Exercise.
Give every line below again, exactly as it appears.

Supplied material.
+ + + + +
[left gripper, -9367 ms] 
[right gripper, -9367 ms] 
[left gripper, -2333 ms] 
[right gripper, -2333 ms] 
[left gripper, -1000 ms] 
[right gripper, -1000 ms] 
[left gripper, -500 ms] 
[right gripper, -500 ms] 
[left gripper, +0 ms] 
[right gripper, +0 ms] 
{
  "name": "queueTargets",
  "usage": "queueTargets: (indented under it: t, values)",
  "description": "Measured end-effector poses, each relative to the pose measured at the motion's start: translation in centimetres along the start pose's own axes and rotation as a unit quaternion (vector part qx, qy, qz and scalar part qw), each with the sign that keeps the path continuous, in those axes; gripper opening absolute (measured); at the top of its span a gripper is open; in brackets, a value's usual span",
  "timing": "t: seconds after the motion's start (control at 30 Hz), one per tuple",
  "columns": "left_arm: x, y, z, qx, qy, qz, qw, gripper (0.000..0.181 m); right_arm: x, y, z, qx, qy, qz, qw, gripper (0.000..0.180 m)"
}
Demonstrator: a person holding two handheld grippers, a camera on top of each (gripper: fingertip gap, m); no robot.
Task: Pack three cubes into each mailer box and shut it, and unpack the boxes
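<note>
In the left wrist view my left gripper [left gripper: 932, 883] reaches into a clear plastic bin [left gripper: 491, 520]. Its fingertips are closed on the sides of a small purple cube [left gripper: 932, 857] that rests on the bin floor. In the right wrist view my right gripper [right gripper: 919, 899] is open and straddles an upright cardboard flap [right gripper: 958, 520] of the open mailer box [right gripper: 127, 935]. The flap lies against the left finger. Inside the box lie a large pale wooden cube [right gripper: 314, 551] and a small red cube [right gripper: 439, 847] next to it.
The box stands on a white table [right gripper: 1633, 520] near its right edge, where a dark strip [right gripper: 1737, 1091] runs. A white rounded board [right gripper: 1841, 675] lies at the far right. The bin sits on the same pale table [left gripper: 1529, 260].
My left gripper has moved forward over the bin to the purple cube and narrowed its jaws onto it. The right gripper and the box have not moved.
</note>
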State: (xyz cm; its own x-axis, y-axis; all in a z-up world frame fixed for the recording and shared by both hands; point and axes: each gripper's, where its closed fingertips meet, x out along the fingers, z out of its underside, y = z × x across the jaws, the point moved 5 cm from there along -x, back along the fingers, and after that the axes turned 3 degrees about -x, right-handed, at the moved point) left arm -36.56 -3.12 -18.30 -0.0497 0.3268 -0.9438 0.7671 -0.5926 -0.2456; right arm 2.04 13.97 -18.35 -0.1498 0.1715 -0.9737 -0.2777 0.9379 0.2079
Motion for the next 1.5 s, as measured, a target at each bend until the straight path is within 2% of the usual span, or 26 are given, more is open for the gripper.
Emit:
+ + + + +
Solution to this task.
[left gripper, -9367 ms] 
[right gripper, -9367 ms] 
[left gripper, -2333 ms] 
[right gripper, -2333 ms] 
[left gripper, -1000 ms] 
[right gripper, -1000 ms] 
[left gripper, -500 ms] 
[right gripper, -500 ms] 
[left gripper, +0 ms] 
[right gripper, +0 ms] 
{
  "name": "queueTargets",
  "usage": "queueTargets: (indented under it: t, values)",
  "description": "Measured end-effector poses, each relative to the pose measured at the motion's start: translation in centimetres along the start pose's own axes and rotation as a unit quaternion (vector part qx, qy, qz and scalar part qw), each with the sign that keeps the path continuous, in those axes; gripper opening absolute (measured); at the top of its span a gripper is open; in brackets, a value's usual span",
  "timing": "t: seconds after the motion's start (control at 30 Hz), one per tuple",
  "columns": "left_arm: x, y, z, qx, qy, qz, qw, gripper (0.000..0.181 m); right_arm: x, y, z, qx, qy, qz, qw, gripper (0.000..0.180 m)"
}
Demonstrator: a person holding two handheld grippers, a camera on top of each (gripper: fingertip gap, m); no robot.
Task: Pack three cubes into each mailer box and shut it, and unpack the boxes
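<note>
In the left wrist view my left gripper [left gripper: 932, 883] reaches into a clear plastic bin [left gripper: 491, 520]. Its fingertips are closed on the sides of a small purple cube [left gripper: 932, 857] that rests on the bin floor. In the right wrist view my right gripper [right gripper: 919, 899] is open and straddles an upright cardboard flap [right gripper: 958, 520] of the open mailer box [right gripper: 127, 935]. The flap lies against the left finger. Inside the box lie a large pale wooden cube [right gripper: 314, 551] and a small red cube [right gripper: 439, 847] next to it.
The box stands on a white table [right gripper: 1633, 520] near its right edge, where a dark strip [right gripper: 1737, 1091] runs. A white rounded board [right gripper: 1841, 675] lies at the far right. The bin sits on the same pale table [left gripper: 1529, 260].
My left gripper has moved forward over the bin to the purple cube and narrowed its jaws onto it. The right gripper and the box have not moved.
</note>
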State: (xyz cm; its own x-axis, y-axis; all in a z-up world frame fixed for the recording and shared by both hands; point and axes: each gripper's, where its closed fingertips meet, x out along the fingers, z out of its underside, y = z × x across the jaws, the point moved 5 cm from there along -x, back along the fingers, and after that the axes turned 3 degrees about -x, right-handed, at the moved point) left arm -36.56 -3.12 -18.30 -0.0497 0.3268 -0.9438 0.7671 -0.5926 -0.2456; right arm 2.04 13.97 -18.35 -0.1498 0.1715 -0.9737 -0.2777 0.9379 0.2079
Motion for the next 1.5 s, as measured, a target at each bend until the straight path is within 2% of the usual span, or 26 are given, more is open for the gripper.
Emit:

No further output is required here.